Vivito! Creato! Moritor! Lebe! Erschaffe! Sterbe! So lautet der Titel des Albums an welchem wir vor gut zwei Jahren zu arbeiten begonnen haben. Unser Ziel war es nicht nur ein musikalisch herausragendes Werk zu schaffen, sondern dem Ganzen darüber hinaus ein Konzept zu Grunde zu legen, welches versucht tief in eine Thematik einzutauchen, die uns zwar stets interessiert hat, wir aber bisher nicht die Zeit fanden sie zu verarbeiten. Uns war dabei gar nicht bewusst, dass der Anfangs kleine Funke dieser Idee sich zu einem Flächenbrand pompejischen Ausmaßes verwandeln würde. Aber alles Schritt für Schritt.

Seit mehr als drei Jahren geisterte die Idee in meinem Kopf herum ein Konzeptalbum zu verfassen. Was dieses Konzept sein sollte, wusste ich nicht und so begann ich meine Suche danach blind und ohne klares Ziel. Immer wieder notierte ich mir Ideen die mir beim Lesen, beim Zugfahren, beim Spazieren oder Träumen gekommen waren doch keine stellte mich wirklich zufrieden. Als ich dann aber über den etwas dicklichen, tauben Hofmaler de Goya stieß wusste ich, dass sich der Nebel allmählich lichten würde.

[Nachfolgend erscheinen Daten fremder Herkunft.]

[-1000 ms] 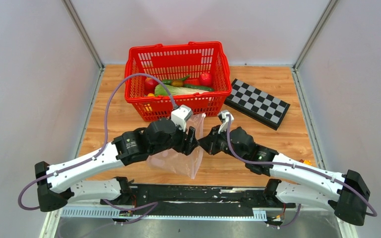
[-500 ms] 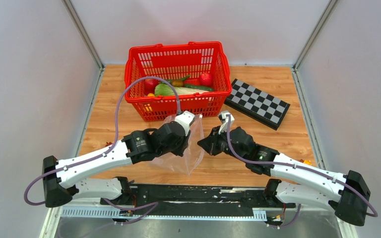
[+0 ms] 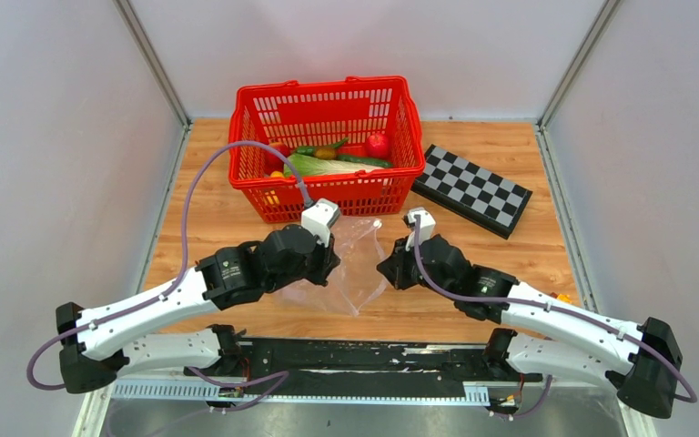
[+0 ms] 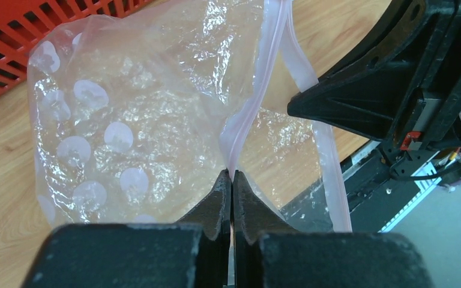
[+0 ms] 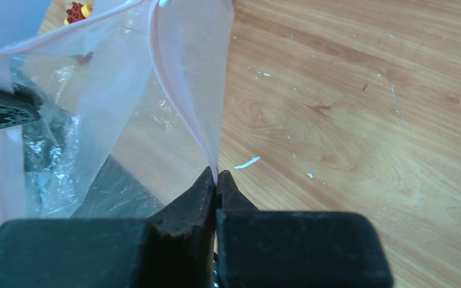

Ich vergrub mich in seine Arbeit und immer deutlicher wurden die Querverweise, Verbindungen und Verwandtschaften gedanklicher Natur zu anderen Künstlern und am Ende stand das Konzept, welches nun dieses Album bildet.

Ich stellte mir einen zyklischen Zusammenhang zwischen Callot, de Goya und Manet vor. Eine Chronologie des Schreckens, explizit am Anfang und über de Goya zu Manet hin immer vager und unterbewusster. Diesen Kreis der drei Künstler umschloss ich in meinen Gedanken mit einem weiteren, der die erste Hälfte der Biografie Dix darstellte. Der deshalb außerhalb lag, weil Dix die Entwicklung der drei Maler selbst ins seinen Werken nachvollzog und schlussendlich darüber hinaus wuchs und ein Bild schaffte, dass den anderen Dreien versagt blieb.

Wir haben damit den ersten Schritt einer Reise getan, die durch die unwirklichsten Winkel unseres Seins führt, die uns eintauchen lässt in die sumpfigen, ätzenden, widerwärtigen Landschaften dessen was man als Krieg bezeichnet. Dessen Ausgang jedoch gewiss ist, nämlich: Schrecken, Marter, Tot und die niederschmetternde Erkenntnis der zyklischen Natur des Krieges. Die Frage nach ihrer Überwindung können wir vielleicht nicht beantworten aber wer kann uns schon aufhalten es zu versuchen?